Anglo in $4bn Minas Rio write-down

[miningmx.com] – ANGLO American will impair its Minas Rio iron ore venture by $4bn and set aside a $600m capital cost overrun contingency for the project – enough to send total capital expenditure to $8.8bn.

The write-down was widely expected and follows a number of high profile impairments of assets by most of the world’s diversified mining houses including BHP Billiton, Rio Tinto and Xstrata in the last 12 months.

In the case of Anglo American, however, the write-down is two-thirds the initial $6bn acquisition cost of Minas Rio, a project in Brazil, in 2007. At the time, Anglo attached a capital cost of $3.6bn to the project which was then escalated to $5.8bn in 2012.

At capital expenditure of $8.8bn, it means the Minas Rio project represents a total investment of $14bn by Anglo American which analysts have estimated was equal to a production cost of $350/t.

This would make Minas Rio among the most expensively mined iron ore in the world, athough on a life-of-mine cash cost basis, Anglo American said it would produce iron ore at $30/t. The iron ore price is currently trading at around $120 to $130/t which means Minas Rio will be highly cash generative when it does start production.

Cynthia Carroll, who is due to relinquish her post as CEO of Anglo American in April, declared her disappointment at the project overruns, but set down a fresh timeline for first iron ore production by the end of 2014.

“Despite the difficulties, we continue to be confident of the medium and long term attractiveness and strategic positioning of Minas-Rio and we remain committed to the project,” Carroll said in a statement.

Minas Rio was held up partly by a series of injunctions applied to the project by the Brazilian authorities the last of which – an injunction blocking the building of a large transmission line – was lifted in December.
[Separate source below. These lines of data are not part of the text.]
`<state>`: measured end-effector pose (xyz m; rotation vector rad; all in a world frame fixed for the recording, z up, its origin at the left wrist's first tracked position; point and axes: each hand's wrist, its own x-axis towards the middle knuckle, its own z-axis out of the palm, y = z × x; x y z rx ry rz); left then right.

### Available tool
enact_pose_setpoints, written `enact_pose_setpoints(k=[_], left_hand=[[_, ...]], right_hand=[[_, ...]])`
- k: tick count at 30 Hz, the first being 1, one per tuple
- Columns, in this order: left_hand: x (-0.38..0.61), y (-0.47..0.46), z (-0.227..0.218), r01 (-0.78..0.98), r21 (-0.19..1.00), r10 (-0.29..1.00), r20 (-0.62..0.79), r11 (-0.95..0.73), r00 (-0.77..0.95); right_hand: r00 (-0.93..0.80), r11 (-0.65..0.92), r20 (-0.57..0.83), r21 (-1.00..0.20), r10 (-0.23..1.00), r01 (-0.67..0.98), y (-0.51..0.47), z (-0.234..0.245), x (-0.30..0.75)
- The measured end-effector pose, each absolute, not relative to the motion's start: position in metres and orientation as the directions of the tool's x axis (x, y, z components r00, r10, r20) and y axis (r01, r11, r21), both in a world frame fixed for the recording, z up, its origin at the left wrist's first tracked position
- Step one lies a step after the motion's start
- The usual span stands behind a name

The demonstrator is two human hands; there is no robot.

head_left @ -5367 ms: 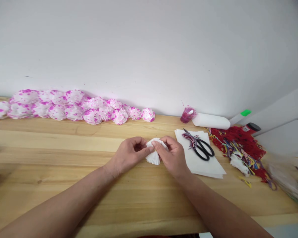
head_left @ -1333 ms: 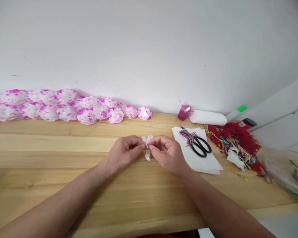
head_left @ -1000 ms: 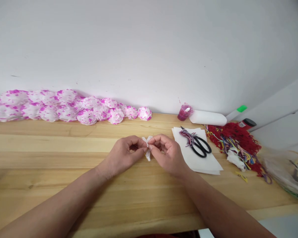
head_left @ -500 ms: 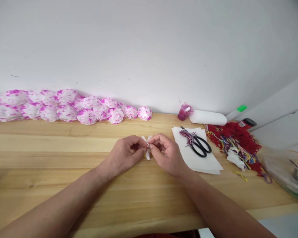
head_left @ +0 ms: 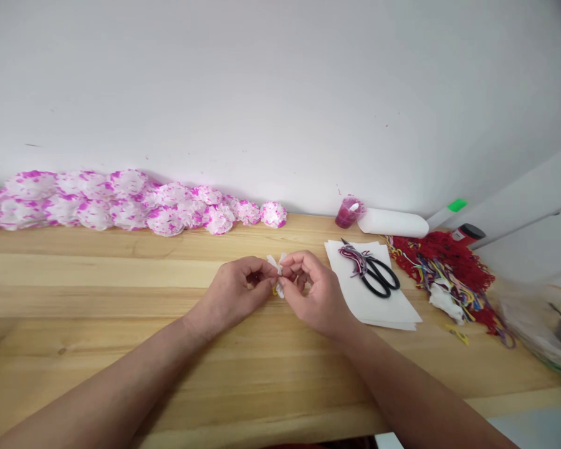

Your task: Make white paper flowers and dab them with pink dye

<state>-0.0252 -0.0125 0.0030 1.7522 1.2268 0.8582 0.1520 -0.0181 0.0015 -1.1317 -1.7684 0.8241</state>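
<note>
Both hands meet over the middle of the table around a small bunch of white folded tissue paper (head_left: 280,291). My left hand (head_left: 240,287) pinches it from the left between thumb and fingertips. From the right, my right hand (head_left: 314,288) pinches at the same spot, its thumb and forefinger almost touching the left fingertips. White ends of the paper stick out above and below the fingers, with a bit of yellow at the lower end. The fingers hide its middle.
A row of white and magenta tissue-paper pompoms (head_left: 168,206) lines the wall. To the right are black-handled scissors (head_left: 381,277) on white paper sheets (head_left: 397,312), a cup of purple liquid (head_left: 348,214), a white roll (head_left: 393,222), and a pile of red and coloured yarn (head_left: 449,265).
The right thumb and forefinger have shifted slightly at the white paper, spreading a little apart. My left hand keeps its pinch, and the view has moved very slightly.
</note>
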Motion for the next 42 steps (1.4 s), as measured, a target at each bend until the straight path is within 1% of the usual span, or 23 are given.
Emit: enact_pose_setpoints(k=[6, 16, 20, 23, 27, 30, 34, 39, 42], left_hand=[[-0.0248, -0.0118, 0.0014, 0.389, 0.904, 0.961, 0.071, -0.175, 0.268], [-0.0246, -0.0120, 0.0019, 0.392, 0.905, 0.961, 0.055, -0.162, 0.269], [-0.0243, -0.0124, 0.0016, 0.411, 0.899, 0.969, 0.055, -0.154, 0.242], [-0.0247, -0.0120, -0.0011, 0.432, 0.890, 0.978, 0.063, -0.146, 0.200], [-0.0251, -0.0108, -0.0038, 0.389, 0.907, 0.968, 0.071, -0.164, 0.242], [-0.0248, -0.0104, -0.0024, 0.362, 0.922, 0.965, 0.040, -0.136, 0.258], [-0.0238, -0.0109, 0.0013, 0.373, 0.923, 0.972, 0.001, -0.091, 0.235], [-0.0230, -0.0114, 0.0036, 0.383, 0.921, 0.980, -0.002, -0.075, 0.197], [-0.0234, -0.0112, 0.0032, 0.382, 0.921, 0.979, -0.002, -0.077, 0.203]], right_hand=[[-0.183, 0.365, 0.316, -0.824, 0.931, 0.434, -0.0180, 0.0001, 0.1511], [-0.137, 0.327, 0.300, -0.796, 0.944, 0.509, -0.0175, -0.0025, 0.1517], [-0.125, 0.336, 0.319, -0.786, 0.940, 0.520, -0.0181, -0.0018, 0.1523], [-0.132, 0.359, 0.341, -0.783, 0.931, 0.508, -0.0194, -0.0003, 0.1518], [-0.155, 0.374, 0.342, -0.801, 0.927, 0.467, -0.0206, 0.0010, 0.1502], [-0.174, 0.379, 0.336, -0.817, 0.926, 0.434, -0.0206, 0.0005, 0.1504], [-0.197, 0.396, 0.344, -0.822, 0.918, 0.410, -0.0200, -0.0002, 0.1515], [-0.247, 0.419, 0.345, -0.821, 0.906, 0.388, -0.0209, -0.0009, 0.1507], [-0.255, 0.419, 0.342, -0.826, 0.904, 0.378, -0.0217, -0.0017, 0.1504]])
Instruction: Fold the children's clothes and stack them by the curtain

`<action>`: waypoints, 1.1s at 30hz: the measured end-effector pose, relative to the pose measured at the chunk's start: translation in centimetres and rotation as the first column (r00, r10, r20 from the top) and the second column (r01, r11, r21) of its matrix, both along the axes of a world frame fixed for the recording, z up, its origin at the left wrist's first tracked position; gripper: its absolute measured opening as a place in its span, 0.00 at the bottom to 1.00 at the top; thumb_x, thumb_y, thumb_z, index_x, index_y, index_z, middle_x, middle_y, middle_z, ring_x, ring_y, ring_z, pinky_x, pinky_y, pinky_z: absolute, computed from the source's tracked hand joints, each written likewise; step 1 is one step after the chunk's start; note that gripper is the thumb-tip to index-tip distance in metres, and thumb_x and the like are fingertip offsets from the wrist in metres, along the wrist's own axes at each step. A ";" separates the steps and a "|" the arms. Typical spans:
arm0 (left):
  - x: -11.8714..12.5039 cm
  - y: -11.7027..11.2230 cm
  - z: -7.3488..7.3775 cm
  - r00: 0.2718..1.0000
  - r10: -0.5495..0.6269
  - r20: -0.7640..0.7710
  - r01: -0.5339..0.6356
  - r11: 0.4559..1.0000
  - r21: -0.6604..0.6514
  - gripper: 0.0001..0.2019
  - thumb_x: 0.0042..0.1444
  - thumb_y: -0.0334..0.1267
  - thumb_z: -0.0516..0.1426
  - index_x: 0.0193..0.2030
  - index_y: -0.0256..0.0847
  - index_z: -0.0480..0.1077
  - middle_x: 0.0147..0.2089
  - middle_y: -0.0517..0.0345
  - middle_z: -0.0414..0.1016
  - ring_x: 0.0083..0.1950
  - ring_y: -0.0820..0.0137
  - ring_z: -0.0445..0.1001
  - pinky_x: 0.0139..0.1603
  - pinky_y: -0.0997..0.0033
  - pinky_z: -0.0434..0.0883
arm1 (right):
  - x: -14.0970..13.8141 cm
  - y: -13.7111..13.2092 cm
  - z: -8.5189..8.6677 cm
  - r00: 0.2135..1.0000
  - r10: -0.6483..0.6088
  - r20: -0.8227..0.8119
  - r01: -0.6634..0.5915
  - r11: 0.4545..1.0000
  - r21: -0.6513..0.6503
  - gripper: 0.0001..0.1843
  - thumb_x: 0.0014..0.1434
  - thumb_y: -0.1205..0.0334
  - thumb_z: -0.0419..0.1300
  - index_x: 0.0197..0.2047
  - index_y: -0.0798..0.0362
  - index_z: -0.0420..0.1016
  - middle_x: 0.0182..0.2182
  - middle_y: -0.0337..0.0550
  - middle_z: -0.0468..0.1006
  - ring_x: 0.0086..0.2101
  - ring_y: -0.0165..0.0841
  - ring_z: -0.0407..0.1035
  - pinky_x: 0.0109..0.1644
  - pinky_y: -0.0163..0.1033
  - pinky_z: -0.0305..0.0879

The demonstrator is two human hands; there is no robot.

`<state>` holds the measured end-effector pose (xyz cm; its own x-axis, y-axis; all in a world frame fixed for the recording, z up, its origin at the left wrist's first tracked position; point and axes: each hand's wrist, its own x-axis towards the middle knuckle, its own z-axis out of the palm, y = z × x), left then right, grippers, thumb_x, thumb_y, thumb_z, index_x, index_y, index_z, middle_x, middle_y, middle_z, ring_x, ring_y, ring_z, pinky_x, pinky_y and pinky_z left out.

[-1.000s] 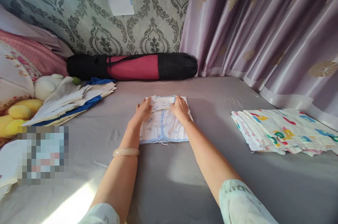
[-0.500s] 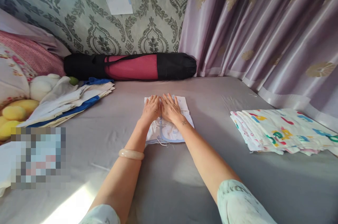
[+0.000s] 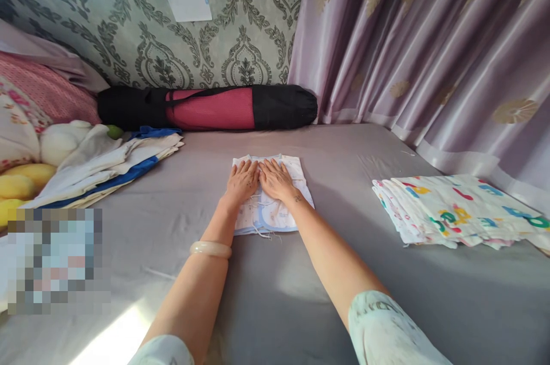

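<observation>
A small folded white garment with light-blue trim [image 3: 296, 179] lies on the grey bed sheet [image 3: 301, 296] in the middle of the view. My left hand [image 3: 243, 180] and my right hand [image 3: 275, 179] rest flat on top of it, side by side, fingers stretched out and pointing away from me. Both hands press the cloth and hold nothing. A pale bangle [image 3: 210, 248] sits on my left wrist.
A stack of folded cloths with coloured letters [image 3: 455, 210] lies at the right. A pile of white and blue clothes [image 3: 107, 164] and soft toys [image 3: 26, 176] sit at the left. A red and black rolled mat bag [image 3: 206, 107] lies along the wall, beside purple curtains [image 3: 429, 50].
A second ago my hands were apart at the garment's far edge. They came together at its middle and now lie flat side by side.
</observation>
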<state>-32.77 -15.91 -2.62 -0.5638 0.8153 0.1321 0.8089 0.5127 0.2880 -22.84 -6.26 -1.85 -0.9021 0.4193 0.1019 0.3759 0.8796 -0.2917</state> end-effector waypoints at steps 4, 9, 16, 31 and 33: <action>0.0 0.0 0.2 0.997 0.024 -0.073 -0.021 0.999 0.032 0.26 0.68 0.44 0.41 0.69 0.38 0.58 0.71 0.42 0.57 0.73 0.53 0.51 0.71 0.44 0.42 | 0.1 0.0 0.5 0.999 -0.036 -0.004 0.036 0.999 -0.018 0.29 0.69 0.58 0.38 0.70 0.55 0.56 0.70 0.48 0.53 0.69 0.42 0.42 0.70 0.56 0.34; 0.1 -0.1 0.0 0.996 0.040 -0.086 -0.036 0.998 0.055 0.26 0.67 0.45 0.41 0.69 0.40 0.59 0.71 0.43 0.56 0.73 0.52 0.49 0.71 0.42 0.41 | 0.3 0.0 0.5 0.989 -0.139 -0.041 0.139 0.990 -0.003 0.28 0.69 0.59 0.40 0.70 0.53 0.56 0.70 0.49 0.51 0.69 0.44 0.39 0.70 0.59 0.33; 0.3 -0.2 0.3 0.996 0.041 -0.078 -0.050 0.992 -0.114 0.28 0.68 0.47 0.37 0.71 0.41 0.55 0.73 0.46 0.52 0.73 0.52 0.49 0.70 0.40 0.46 | 0.3 0.0 -0.1 0.986 -0.165 -0.001 0.165 0.986 0.008 0.27 0.70 0.57 0.39 0.69 0.49 0.58 0.69 0.47 0.54 0.68 0.45 0.42 0.69 0.61 0.36; -0.1 -0.7 0.5 0.980 0.131 -0.152 -0.138 0.990 -0.040 0.30 0.67 0.49 0.38 0.69 0.33 0.56 0.71 0.41 0.55 0.73 0.54 0.49 0.71 0.41 0.45 | 0.6 0.9 0.5 0.942 -0.329 -0.057 0.331 0.943 0.018 0.31 0.70 0.53 0.39 0.72 0.58 0.50 0.71 0.56 0.45 0.69 0.46 0.35 0.69 0.60 0.29; -0.3 -0.7 0.3 0.981 0.140 -0.135 -0.150 0.987 -0.063 0.31 0.67 0.50 0.37 0.69 0.32 0.56 0.71 0.41 0.55 0.73 0.53 0.49 0.71 0.42 0.46 | 0.7 1.2 0.1 0.921 -0.387 -0.036 0.388 0.922 0.021 0.33 0.70 0.52 0.39 0.71 0.61 0.51 0.71 0.59 0.46 0.69 0.48 0.36 0.69 0.59 0.31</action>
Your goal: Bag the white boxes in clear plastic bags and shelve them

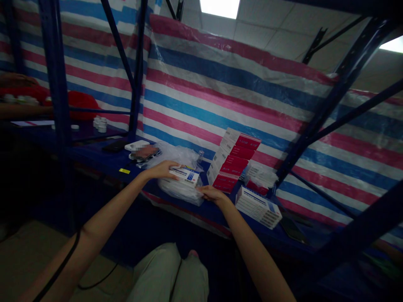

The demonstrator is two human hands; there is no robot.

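Box (pixel 191 176) pinched in L hand (pixel 163 169), over plastic bag (pixel 176 191) on blue table (pixel 108 162); R hand (pixel 214 194) at bag's right edge, can't tell if pinching. Red stack (pixel 235 164) to R, far; white stack (pixel 256 207) farther R, nearer.

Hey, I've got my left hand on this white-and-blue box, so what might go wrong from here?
The tall stack of red-and-white boxes stands close to the right hand, so a bump might topple it. The crumpled plastic bag by the white-and-blue box lies near the front edge of the blue table, so it might slip off.
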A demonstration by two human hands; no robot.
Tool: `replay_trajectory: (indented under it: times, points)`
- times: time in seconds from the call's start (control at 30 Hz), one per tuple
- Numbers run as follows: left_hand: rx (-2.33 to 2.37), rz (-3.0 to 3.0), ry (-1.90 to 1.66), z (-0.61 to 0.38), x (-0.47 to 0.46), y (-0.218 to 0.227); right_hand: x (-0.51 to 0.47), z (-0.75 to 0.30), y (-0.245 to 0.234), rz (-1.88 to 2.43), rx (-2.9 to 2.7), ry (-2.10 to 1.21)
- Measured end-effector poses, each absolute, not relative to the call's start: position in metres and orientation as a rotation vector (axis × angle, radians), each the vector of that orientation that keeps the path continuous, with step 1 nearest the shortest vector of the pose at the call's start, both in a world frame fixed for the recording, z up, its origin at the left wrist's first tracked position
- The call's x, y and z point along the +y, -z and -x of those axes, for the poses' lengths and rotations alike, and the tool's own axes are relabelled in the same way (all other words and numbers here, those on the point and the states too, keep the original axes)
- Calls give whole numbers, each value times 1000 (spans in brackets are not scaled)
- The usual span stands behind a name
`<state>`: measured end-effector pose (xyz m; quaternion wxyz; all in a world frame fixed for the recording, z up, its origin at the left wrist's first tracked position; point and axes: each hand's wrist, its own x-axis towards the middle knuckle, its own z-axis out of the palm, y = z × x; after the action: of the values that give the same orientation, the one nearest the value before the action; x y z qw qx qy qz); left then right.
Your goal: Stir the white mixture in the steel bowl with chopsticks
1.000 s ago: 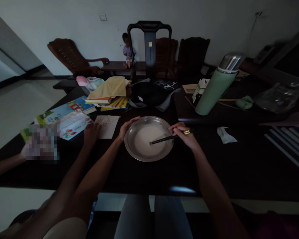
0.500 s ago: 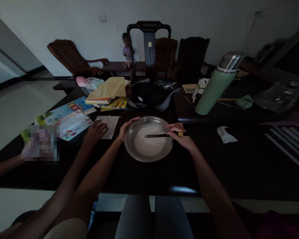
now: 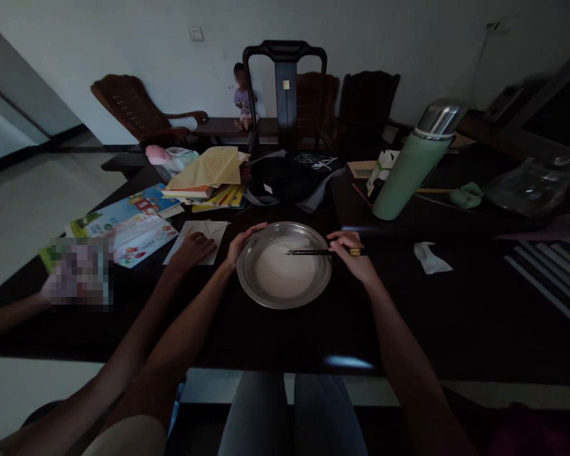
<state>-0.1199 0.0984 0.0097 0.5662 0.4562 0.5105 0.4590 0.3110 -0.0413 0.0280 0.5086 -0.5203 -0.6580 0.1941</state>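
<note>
In front of me on the dark table stands a round metal basin [image 3: 247, 282] with a pale, whitish substance [image 3: 285, 272] in its bottom. My left hand [image 3: 241, 246] grips the basin by its left rim, fingers along the far outer side. In my right hand [image 3: 350, 252], closed at the basin's right rim, is a pair of dark chopsticks [image 3: 308, 253] with gold-coloured bands near the back end. They lie nearly level, tips over the whitish substance. Whether the tips touch it I cannot tell.
A co-worker's hand [image 3: 198, 248] rests on a white paper [image 3: 221, 234] left of the basin. Behind are stacked books [image 3: 209, 180] and a black bag [image 3: 280, 180]. A green thermos [image 3: 411, 171] stands at right, near a crumpled tissue [image 3: 431, 258] and folders [image 3: 551, 272].
My right hand has drawn back to the right, pulling the chopstick tips right and slightly away from me. The co-worker's hand has slid right over the paper. My left hand stays put.
</note>
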Motion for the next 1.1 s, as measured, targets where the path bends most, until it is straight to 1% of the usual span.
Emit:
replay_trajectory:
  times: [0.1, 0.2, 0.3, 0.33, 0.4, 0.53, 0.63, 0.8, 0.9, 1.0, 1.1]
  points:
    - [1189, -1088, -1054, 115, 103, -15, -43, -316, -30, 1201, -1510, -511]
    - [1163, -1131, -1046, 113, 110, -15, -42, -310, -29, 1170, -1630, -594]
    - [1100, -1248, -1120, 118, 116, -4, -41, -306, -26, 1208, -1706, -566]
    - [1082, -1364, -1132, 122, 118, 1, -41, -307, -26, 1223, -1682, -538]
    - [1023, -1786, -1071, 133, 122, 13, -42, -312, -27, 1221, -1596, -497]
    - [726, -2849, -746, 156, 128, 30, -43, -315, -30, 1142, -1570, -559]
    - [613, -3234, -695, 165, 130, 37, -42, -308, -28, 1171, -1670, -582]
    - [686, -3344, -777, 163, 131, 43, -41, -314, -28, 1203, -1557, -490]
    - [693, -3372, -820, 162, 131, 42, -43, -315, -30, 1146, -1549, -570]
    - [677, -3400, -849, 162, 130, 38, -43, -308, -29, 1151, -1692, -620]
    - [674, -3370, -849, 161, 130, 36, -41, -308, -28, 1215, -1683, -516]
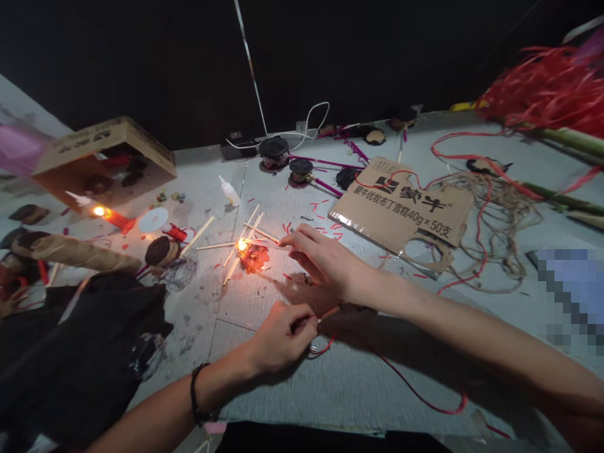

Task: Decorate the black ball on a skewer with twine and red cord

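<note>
Right hand (325, 261) near “蒙牛 40g×50支” cardboard (384, 223)

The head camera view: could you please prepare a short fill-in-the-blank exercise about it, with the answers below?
1. The left hand belongs to the arm that wears a dark ____ around the wrist.
2. The flame by the thin wooden sticks is nearer to the ____ hand.
3. On the flattened cardboard piece, the number printed after "40g ×" is ____.
4. The small bottle with a pointed tip, beyond those sticks, is ____ in colour.

Missing words: bracelet; right; 50; white.
</note>
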Tool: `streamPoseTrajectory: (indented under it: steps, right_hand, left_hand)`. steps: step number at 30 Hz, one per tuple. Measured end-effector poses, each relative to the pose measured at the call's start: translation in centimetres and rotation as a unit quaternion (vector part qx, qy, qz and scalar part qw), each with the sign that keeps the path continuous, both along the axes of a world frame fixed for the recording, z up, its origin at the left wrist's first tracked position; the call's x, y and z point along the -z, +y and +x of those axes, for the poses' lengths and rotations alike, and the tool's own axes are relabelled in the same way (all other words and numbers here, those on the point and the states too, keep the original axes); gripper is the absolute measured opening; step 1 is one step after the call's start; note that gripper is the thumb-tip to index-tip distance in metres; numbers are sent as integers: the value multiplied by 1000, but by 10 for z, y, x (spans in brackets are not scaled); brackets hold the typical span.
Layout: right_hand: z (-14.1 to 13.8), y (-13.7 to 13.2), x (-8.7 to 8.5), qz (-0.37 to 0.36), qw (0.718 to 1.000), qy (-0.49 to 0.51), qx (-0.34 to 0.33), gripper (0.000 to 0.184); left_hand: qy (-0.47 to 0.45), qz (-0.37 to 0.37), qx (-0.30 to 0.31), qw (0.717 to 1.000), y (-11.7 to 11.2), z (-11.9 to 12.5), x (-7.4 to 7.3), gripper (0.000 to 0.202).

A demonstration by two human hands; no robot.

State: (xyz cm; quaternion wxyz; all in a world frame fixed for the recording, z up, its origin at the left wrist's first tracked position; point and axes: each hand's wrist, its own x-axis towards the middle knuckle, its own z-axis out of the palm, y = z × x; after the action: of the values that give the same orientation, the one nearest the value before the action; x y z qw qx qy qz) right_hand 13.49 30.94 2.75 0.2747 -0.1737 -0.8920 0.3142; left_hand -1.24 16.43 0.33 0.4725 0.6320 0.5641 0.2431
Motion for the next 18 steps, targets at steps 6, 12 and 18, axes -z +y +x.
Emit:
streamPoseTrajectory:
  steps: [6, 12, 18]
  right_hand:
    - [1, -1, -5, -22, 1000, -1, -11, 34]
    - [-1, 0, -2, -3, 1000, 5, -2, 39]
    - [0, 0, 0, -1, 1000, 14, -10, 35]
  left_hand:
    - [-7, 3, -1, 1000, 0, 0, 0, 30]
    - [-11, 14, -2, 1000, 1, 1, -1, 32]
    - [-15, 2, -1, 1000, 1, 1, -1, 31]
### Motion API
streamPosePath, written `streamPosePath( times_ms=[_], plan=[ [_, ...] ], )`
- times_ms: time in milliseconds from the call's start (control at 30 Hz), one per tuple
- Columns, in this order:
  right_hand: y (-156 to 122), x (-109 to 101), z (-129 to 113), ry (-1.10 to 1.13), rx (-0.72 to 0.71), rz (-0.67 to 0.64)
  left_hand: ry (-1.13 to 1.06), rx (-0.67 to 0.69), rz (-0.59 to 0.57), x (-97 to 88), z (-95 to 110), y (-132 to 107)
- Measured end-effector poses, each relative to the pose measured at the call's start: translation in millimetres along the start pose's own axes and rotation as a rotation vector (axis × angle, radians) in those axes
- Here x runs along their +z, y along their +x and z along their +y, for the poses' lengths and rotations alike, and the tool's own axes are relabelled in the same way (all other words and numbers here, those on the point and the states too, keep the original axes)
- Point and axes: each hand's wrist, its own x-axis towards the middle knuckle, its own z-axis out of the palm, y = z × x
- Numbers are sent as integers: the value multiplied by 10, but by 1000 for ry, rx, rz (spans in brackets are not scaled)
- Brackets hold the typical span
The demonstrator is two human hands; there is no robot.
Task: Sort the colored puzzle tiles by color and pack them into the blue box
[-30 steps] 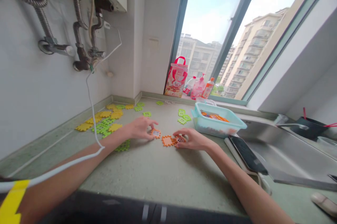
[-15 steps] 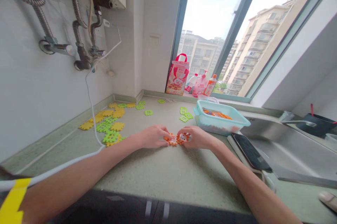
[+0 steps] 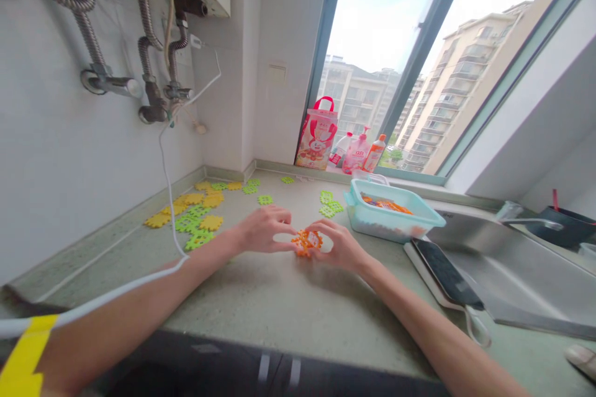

Carroll said there were still hurdles to overcome, however, including completion of a pipeline that would assume a number of residual land access constraints be resolved by the end of March 2013.

Pre-stripping of the mine site was earmarked to begin by April provided geological setbacks related to nearby caves had been resolved, while at the beneficiation plant, a tailings dam had to be completed by May.

Carroll added that 2014 was a realistic target for first ore – up to a year earlier than some analysts had expected – provided the group “… did not encounter unexpected interventions, such as injunctions relating to licences”.

The write-down and new capital expenditure target factored in the creation of a risk contingency of $600m that Anglo American said would: “… accommodate a number of potential factors to achieve the FOOS [first ore on ship] date of the end of 2014”.

This included the potential for “… additional price escalation, productivity acceleration and finalisation of the extent of earth and civil works required on land that is yet to be accessed,” Anglo American said.

“Minas-Rio is a world class iron ore project of rare magnitude and quality and represents one of the world’s largest undeveloped resources,” said Carroll.

The published resource has increased more than fourfold since acquisition to 5.77 billion tonnes,” she said.